All of lore.kernel.org
 help / color / mirror / Atom feed
From: Shaohua Li <shli@kernel.org>
To: NeilBrown <neilb@suse.com>
Cc: Chien Lee <chienlee@qnap.com>,
	linux-raid@vger.kernel.org, owner-linux-raid@vger.kernel.org
Subject: Re: [PATCH/RFC/RFT] md: allow resync to go faster when there is competing IO.
Date: Thu, 28 Jan 2016 12:56:48 -0800	[thread overview]
Message-ID: <20160128205648.GA22191@kernel.org> (raw)
In-Reply-To: <87wpqu1jrl.fsf@notabene.neil.brown.name>

On Thu, Jan 28, 2016 at 02:10:38PM +1100, Neil Brown wrote:
> On Wed, Jan 27 2016, Chien Lee wrote:
> 
> > 2016-01-27 6:12 GMT+08:00 NeilBrown <neilb@suse.com>:
> >> On Tue, Jan 26 2016, Chien Lee wrote:
> >>
> >>> Hello,
> >>>
> >>> Recently we find a bug about this patch (commit No. is
> >>> ac8fa4196d205ac8fff3f8932bddbad4f16e4110 ).
> >>>
> >>> We know that this patch committed after Linux kernel 4.1.x is intended
> >>> to allowing resync to go faster when there is competing IO. However,
> >>> we find the performance of random read on syncing Raid6 will come up
> >>> with a huge drop in this case.
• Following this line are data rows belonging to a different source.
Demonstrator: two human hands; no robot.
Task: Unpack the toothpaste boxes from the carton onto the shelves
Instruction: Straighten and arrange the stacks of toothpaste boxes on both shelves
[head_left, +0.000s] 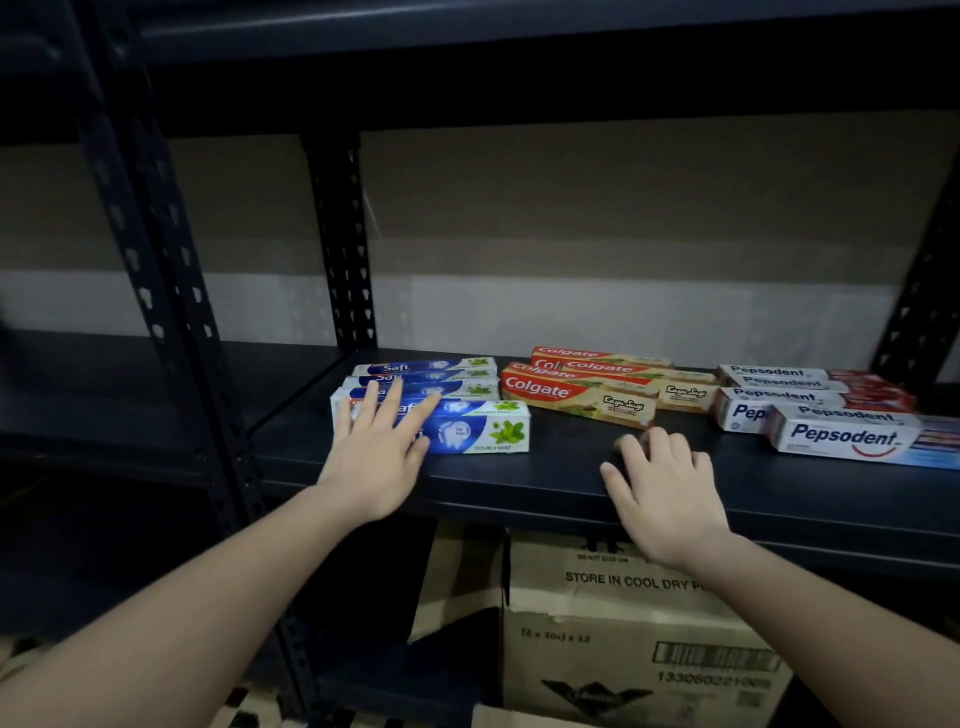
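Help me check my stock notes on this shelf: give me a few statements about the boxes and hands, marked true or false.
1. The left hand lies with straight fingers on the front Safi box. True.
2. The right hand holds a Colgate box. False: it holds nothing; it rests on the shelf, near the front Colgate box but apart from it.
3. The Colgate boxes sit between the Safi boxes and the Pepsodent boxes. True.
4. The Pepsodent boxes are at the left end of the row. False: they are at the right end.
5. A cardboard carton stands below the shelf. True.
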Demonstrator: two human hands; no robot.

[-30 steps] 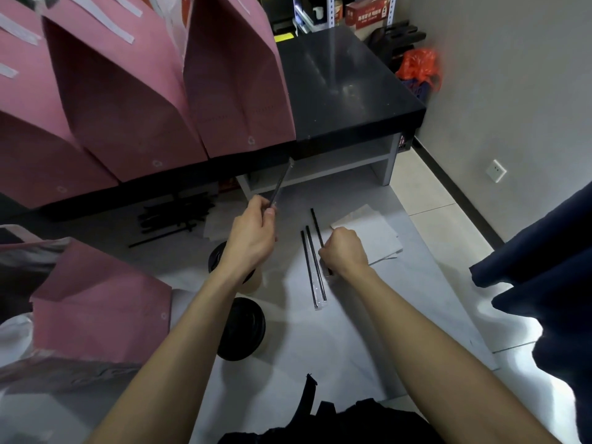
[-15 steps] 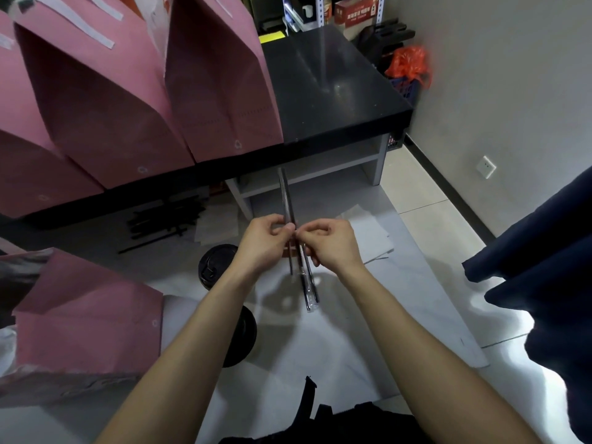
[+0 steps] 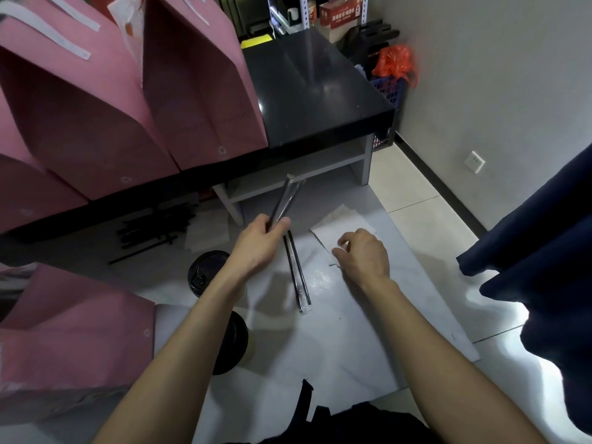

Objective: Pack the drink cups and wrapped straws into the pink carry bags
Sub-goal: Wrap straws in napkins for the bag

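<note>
- Left hand (image 3: 256, 241), frame centre, pinches two wrapped straws (image 3: 286, 200) pointing up and away.
- Right hand (image 3: 363, 254), loosely curled and holding nothing, hovers right of two more straws (image 3: 298, 277) lying between the hands.
- Cups (image 3: 208, 270) sit under the left forearm; pink bags (image 3: 179, 100) fill the upper left.

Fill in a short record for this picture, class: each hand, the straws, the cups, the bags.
left hand: grips two wrapped straws, pointing up and away
right hand: fingers loosely curled over white paper sheets, holding nothing
straws on table: two, side by side
cups: two, black lids, beside left forearm
pink bags: several standing behind, one lying at left
</note>
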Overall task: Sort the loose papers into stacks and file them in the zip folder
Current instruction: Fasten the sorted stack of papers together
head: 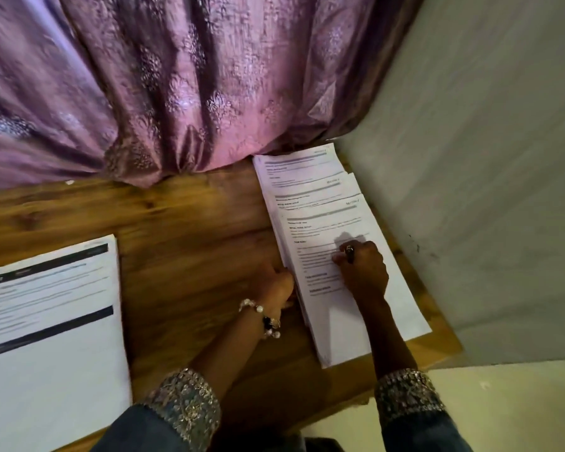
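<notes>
A fanned pile of printed white papers (320,197) lies on the right part of the wooden table (190,243), its sheets staggered toward the curtain. My right hand (364,272) rests knuckles-up on the top sheet, fingers curled under, a dark ring showing. My left hand (276,283) is at the pile's left edge, its fingertips tucked against or under the sheets and hidden there. A second stack of papers with dark header bars (46,321) lies at the table's left. No zip folder is in view.
A purple patterned curtain (177,86) hangs down onto the table's far edge. A grey wall (486,190) runs close along the table's right side. Pale floor (503,402) shows past the front right corner.
</notes>
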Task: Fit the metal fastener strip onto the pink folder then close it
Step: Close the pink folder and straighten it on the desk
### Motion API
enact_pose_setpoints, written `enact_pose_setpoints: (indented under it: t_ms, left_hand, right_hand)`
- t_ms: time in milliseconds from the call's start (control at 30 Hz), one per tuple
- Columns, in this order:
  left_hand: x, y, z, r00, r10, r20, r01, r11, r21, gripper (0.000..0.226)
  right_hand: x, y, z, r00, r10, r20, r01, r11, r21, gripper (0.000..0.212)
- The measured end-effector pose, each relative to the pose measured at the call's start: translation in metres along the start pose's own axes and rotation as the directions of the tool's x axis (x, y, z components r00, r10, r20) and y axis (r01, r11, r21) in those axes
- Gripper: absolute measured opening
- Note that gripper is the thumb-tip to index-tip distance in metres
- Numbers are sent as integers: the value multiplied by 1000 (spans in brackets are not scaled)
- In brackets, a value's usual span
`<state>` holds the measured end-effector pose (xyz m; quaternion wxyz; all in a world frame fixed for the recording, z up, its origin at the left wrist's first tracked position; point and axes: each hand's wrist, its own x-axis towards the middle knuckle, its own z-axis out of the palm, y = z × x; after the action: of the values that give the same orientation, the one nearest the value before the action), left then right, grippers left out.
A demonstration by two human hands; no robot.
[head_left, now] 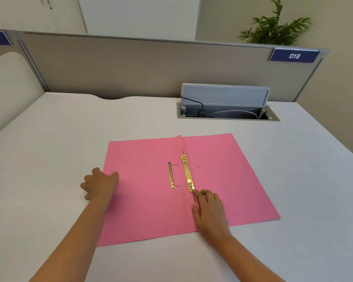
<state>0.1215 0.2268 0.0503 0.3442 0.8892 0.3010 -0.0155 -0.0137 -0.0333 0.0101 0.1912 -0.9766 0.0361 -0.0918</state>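
1. Pink folder (147, 192) lies open on the white desk (49, 139).
2. Left hand (101, 184), loosely curled, rests on its 9 o'clock edge.
3. Right hand (209, 210) fingertips touch the brass fastener strip (187, 173) at the fold's 6 o'clock end, gripping nothing.
4. A smaller brass clip (171, 176) lies just left.

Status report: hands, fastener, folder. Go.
Left hand flat on open pink folder's edge. Right hand touching fastener strip at fold. Nothing in the way.

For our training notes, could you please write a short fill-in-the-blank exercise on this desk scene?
1. The pink folder lies ____ on the desk.
2. The left hand rests on the folder's ____ edge.
3. The right hand touches the near end of the fastener strip beside the folder's ____.
4. The blue sign reads ____.

Missing words: open; left; crease; 018
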Motion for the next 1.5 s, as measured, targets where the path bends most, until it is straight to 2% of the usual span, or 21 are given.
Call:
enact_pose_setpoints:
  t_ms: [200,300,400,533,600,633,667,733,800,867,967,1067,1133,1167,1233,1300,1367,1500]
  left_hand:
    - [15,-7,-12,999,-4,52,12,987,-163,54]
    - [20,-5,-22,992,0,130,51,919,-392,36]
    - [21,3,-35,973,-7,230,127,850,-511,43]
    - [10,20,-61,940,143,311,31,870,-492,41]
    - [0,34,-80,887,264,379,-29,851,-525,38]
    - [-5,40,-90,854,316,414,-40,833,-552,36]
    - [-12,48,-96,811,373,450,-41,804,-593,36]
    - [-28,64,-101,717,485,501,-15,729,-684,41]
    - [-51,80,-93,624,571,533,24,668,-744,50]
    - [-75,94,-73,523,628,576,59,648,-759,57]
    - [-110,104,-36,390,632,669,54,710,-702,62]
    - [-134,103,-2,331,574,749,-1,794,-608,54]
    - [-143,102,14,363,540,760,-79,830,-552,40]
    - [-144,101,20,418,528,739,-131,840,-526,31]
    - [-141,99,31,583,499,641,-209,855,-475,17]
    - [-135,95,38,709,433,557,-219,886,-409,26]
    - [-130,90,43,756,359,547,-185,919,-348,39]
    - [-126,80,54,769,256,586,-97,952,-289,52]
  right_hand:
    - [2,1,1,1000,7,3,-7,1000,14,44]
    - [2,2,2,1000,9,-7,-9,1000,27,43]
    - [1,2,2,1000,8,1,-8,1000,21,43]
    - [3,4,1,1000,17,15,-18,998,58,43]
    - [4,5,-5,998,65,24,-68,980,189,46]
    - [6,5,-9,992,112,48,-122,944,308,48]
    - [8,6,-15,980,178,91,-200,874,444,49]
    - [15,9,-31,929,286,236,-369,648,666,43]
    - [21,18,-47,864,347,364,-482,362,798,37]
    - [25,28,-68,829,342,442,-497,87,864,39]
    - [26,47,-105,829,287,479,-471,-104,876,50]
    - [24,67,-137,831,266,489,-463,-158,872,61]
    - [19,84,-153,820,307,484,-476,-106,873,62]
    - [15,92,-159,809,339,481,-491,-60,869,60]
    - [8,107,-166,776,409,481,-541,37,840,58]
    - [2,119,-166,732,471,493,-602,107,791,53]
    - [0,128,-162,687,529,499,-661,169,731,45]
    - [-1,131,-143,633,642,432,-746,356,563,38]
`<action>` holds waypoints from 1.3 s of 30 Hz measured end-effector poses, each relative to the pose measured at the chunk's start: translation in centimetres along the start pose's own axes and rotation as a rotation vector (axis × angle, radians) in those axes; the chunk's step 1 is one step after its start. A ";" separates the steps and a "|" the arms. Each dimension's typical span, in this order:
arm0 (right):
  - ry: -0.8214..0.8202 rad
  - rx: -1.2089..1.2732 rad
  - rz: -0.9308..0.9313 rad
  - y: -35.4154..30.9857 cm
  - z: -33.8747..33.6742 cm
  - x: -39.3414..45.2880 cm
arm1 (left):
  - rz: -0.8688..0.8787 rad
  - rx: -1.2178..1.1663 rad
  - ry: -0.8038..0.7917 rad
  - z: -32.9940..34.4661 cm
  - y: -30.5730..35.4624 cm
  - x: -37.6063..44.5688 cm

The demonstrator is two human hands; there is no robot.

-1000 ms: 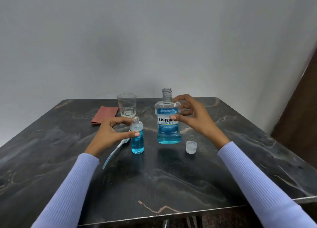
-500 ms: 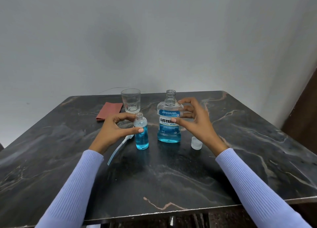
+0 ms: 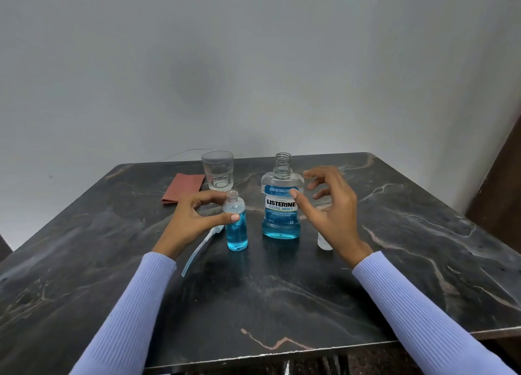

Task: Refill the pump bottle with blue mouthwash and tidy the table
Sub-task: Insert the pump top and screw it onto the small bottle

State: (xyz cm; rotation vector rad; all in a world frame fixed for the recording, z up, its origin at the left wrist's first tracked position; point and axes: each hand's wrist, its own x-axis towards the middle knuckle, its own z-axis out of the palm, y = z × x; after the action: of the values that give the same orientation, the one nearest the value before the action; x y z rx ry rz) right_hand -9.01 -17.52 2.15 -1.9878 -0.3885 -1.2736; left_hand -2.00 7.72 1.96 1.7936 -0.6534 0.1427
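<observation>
The small pump bottle (image 3: pixel 236 224) stands upright just left of the frame's centre on the dark marble table (image 3: pixel 282 295), its long axis vertical and its open, uncapped neck pointing straight up. Blue liquid fills roughly its lower 2 thirds. Its pump head with the long dip tube (image 3: pixel 200 247) lies flat on the table to the lower left of it, the tube running diagonally toward the lower left of the frame.

The mouthwash bottle (image 3: pixel 282 205) stands upright just right of the pump bottle, also uncapped, neck up, with blue liquid only in its lower part. Its cap (image 3: pixel 323 243) sits on the table to the right, partly hidden behind the right wrist.

Compared with 0.5 s ago, the right hand (image 3: pixel 332 214) has let go of the mouthwash bottle and drawn back to the right; a gap now shows between its fingers and the label. It hangs above the table, fingers spread and loosely curled, holding nothing.

The left hand (image 3: pixel 194 219) pinches the pump bottle's shoulder between thumb and forefinger, as before, wrist low and the lilac sleeve running to the lower left corner.

In the upper left of the table stand a clear glass (image 3: pixel 217 170) and a folded reddish cloth (image 3: pixel 183 188).
</observation>
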 end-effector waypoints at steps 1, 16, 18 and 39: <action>0.021 -0.016 -0.054 -0.2 0.2 -0.1 | -0.002 0.002 -0.003 -0.1 0.0 0.0; -0.205 0.082 -0.021 -3.2 5.2 -1.7 | -0.058 -0.033 -0.022 -1.3 0.7 -0.5; -0.223 0.069 0.003 -3.0 5.1 -1.9 | -0.080 -0.092 0.045 -1.3 0.9 -0.4; -0.376 -0.004 0.032 -2.9 4.9 -2.2 | -0.418 0.512 0.171 -0.1 -2.1 0.0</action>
State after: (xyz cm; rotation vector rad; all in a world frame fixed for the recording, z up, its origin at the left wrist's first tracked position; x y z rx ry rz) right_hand -8.55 -11.72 0.24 -2.2289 -0.5305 -0.8773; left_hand -0.89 8.17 0.18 2.3384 -0.1077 0.1877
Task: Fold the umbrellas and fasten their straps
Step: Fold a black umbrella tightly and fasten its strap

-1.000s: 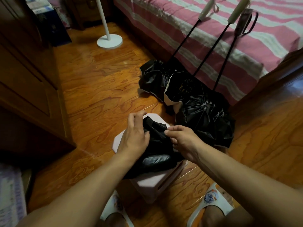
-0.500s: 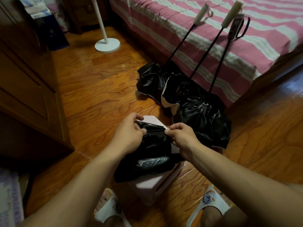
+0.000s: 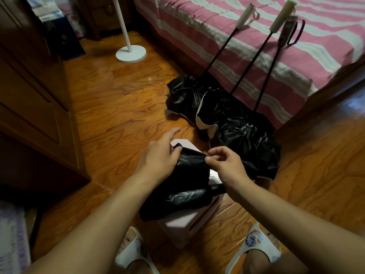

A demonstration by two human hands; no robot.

The following is our testing detail.
> >>>
> >>> The OS what we choose in our test is CentOS Linux release 7.1.1503
> >>> (Core) and the kernel image will be replaced for testing. In our
> >>> testing result, the 4K random read performance on syncing raid6 in
> >>> Kernel 4.2.8 is much lower than in Kernel 3.19.8. In order to find out
> >>> the root cause, we try to rollback this patch in Kernel 4.2.8, and we
> >>> find the 4K random read performance on syncing Raid6 will be improved
> >>> and go back to as what it should be in Kernel 3.19.8.
> >>>
> >>> Nevertheless, it seems that it will not affect some other read/write
> >>> patterns. In our testing result, the 1M sequential read/write, 4K
> >>> random write performance in Kernel 4.2.8 is performed almost the same
> >>> as in Kernel 3.19.8.
> >>>
> >>> It seems that although this patch increases the resync speed, the
> >>> logic of !is_mddev_idle() cause the sync request wait too short and
> >>> reduce the chance for raid5d to handle the random read I/O.
> >>
> >> This has been raised before.
> >> Can you please try the patch at the end of
> >>
> >>   http://permalink.gmane.org/gmane.linux.raid/51002
> >>
> >> and let me know if it makes any difference.  If it isn't sufficient I
> >> will explore further.
> >>
> >> Thanks,
> >> NeilBrown
> >
> >
> > Hello Neil,
> >
> > I try the patch (http://permalink.gmane.org/gmane.linux.raid/51002) in
> > Kernel 4.2.8. Here are the test results:
> >
> >
> > Part I. SSD (4 x 240GB Intel SSD create Raid6(syncing))
> >
> > a.  4K Random Read, numjobs=64
> >
> >                                    Average Throughput    Average IOPS
> >
> > Kernel 4.2.8 Patch             601249KB/s              150312
> >
> >
> > b.  4K Random Read, numjobs=1
> >
> >                                    Average Throughput    Average IOPS
> >
> > Kernel 4.2.8 Patch             1166.4KB/s                  291
> >
> >
> >
> > Part II. HDD (4 x 1TB TOSHIBA HDD create Raid6(syncing))
> >
> > a.  4K Random Read, numjobs=64
> >
> >                                    Average Throughput    Average IOPS
> >
> > Kernel 4.2.8 Patch              2946.4KB/s                 736
> >
> >
> > b.  4K Random Read, numjobs=1
> >
> >                                    Average Throughput    Average IOPS
> >
> > Kernel 4.2.8 Patch              119199 B/s                   28
> >
> >
> > Although the performance that compare to the original Kernel 4.2.8
> > test results is increased, the patch
> > (http://git.kernel.org/cgit/linux/kernel/git/torvalds/linux.git/commit/?id=ac8fa4196d205ac8fff3f8932bddbad4f16e4110)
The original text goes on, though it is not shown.